And when they were come to the place, which is called Calvary, there they crucified him. Luke 23:33.
Crucifixion!
The very thought of it was enough to bring a case of chills to the hardest inhabitants of the Roman world. A cruel form of capital punishment, crucifixion combined public shame with slow physical torture. Death on a cross, Martin Hengel writes, was not "just any kind of death. It was an utterly offensive affair, 'obscene' " in the fullest sense of the word. "Crucifixion was a punishment in which the caprice and sadism of the executioners was given full rein."
The public shame began with dragging the crossbeam of a cross through the streets to a place of public execution. In an era that lacked TV programs and movies to satiate the downward side of human desire for violence, crucifixion was often the "best show" in town for the bored and curious. The victims were stripped of all clothing and affixed to the cross in a manner that prohibited them from caring for their bodily needs or covering their nakedness from the taunts and indignities of spectators.
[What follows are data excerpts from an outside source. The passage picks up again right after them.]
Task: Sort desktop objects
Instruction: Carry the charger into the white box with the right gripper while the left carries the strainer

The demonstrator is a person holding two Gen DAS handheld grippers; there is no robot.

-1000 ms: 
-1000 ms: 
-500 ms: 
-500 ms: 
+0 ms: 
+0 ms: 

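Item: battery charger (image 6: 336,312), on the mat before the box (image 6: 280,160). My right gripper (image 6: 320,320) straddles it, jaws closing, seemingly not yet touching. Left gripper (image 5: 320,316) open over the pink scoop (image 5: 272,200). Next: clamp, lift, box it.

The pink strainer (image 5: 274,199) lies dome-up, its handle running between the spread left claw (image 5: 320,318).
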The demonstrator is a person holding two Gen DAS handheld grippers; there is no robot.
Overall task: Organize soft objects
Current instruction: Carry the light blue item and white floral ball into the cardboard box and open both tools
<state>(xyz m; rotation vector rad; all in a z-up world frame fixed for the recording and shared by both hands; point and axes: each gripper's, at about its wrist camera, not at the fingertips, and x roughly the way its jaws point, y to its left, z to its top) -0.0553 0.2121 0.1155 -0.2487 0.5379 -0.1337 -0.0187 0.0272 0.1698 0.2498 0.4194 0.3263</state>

When the execution party reached the place of crucifixion, soldiers fixed the crossbar to the upright beam. Next they stretched the prisoner out on it and drove the nails through soft flesh and hard bone. Finally, they raised the cross and dropped it with a flesh-tearing thud into the hole prepared for it.
The victim, being immobile, could not escape the burning Palestinian sun or fend off cold or insects. Since crucifixion affected no vital organs, death from fatigue, cramped muscles, hunger, and thirst came slowly, often after many days.
The Romans reserved crucifixion for the punishment of slaves and foreigners who were considered criminals and often used it as a public demonstration of the folly of rebelling against the empire.
Jews regarded anyone executed by crucifixion as rejected by the people of Israel, cursed by the law of God, and excluded from God's covenant with the Jewish people. To top it off, the Jews expected their Messiah to be a mighty conquering king, not a suffering criminal. No wonder Paul could refer to Christ's cross as "a stumbling block to Jews and foolishness to Gentiles" (1 Cor. 1:23, NIV).
Jesus was the only person in history to volunteer for that form of death. He came from heaven for it. At the cross the crucified God met my sins.